#### [To do]
Copy all data exactly. Skip pictures.
.....
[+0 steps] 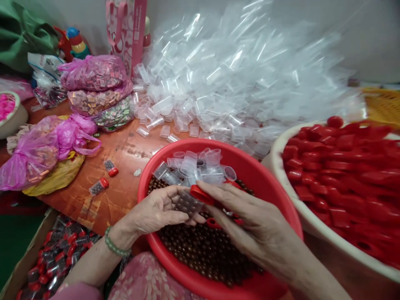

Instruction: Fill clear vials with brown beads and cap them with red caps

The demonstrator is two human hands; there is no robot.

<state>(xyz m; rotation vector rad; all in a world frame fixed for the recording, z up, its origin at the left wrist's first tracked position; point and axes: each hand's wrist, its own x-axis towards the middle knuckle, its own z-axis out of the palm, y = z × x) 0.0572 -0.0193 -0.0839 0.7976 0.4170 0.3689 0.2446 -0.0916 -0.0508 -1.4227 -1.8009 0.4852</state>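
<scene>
My left hand point(159, 210) is closed round a small clear plastic container point(187, 204) filled with dark brown beads. Between the fingers of my right hand point(253, 225) is a red cap point(201, 194), held at the container's open end; whether it is seated cannot be told. Both hands are over a red basin point(292, 216). In it lie many brown beads point(215, 258), a heap of clear empty containers point(190, 164) and a few loose red caps point(214, 223).
A huge pile of clear containers point(218, 83) rises behind the basin. On the right stands a white tub point(281, 166) of red caps point(343, 175). Two capped containers point(99, 186) lie on the table point(121, 200). Bags point(93, 75) sit left; a box of filled containers point(59, 250) is below.
</scene>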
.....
#### [Solved problem]
[+0 steps] 

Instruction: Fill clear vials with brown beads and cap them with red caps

The demonstrator is two human hands; there is no robot.

<state>(xyz m; rotation vector rad; all in a world frame fixed for the recording, z up, its origin at the left wrist's first tracked position; point and axes: each hand's wrist, its own x-axis towards the middle knuckle, its own z-axis out of the palm, y = z × x) 0.0572 -0.0193 -0.0839 0.7976 0.4170 0.3689 0.2446 -0.0916 -0.0508 -1.4227 -1.8009 0.4852</state>
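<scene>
My left hand point(159, 210) is closed round a small clear plastic container point(187, 204) filled with dark brown beads. Between the fingers of my right hand point(253, 225) is a red cap point(201, 194), held at the container's open end; whether it is seated cannot be told. Both hands are over a red basin point(292, 216). In it lie many brown beads point(215, 258), a heap of clear empty containers point(190, 164) and a few loose red caps point(214, 223).
A huge pile of clear containers point(218, 83) rises behind the basin. On the right stands a white tub point(281, 166) of red caps point(343, 175). Two capped containers point(99, 186) lie on the table point(121, 200). Bags point(93, 75) sit left; a box of filled containers point(59, 250) is below.
</scene>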

For this exercise, nothing more remains to be given.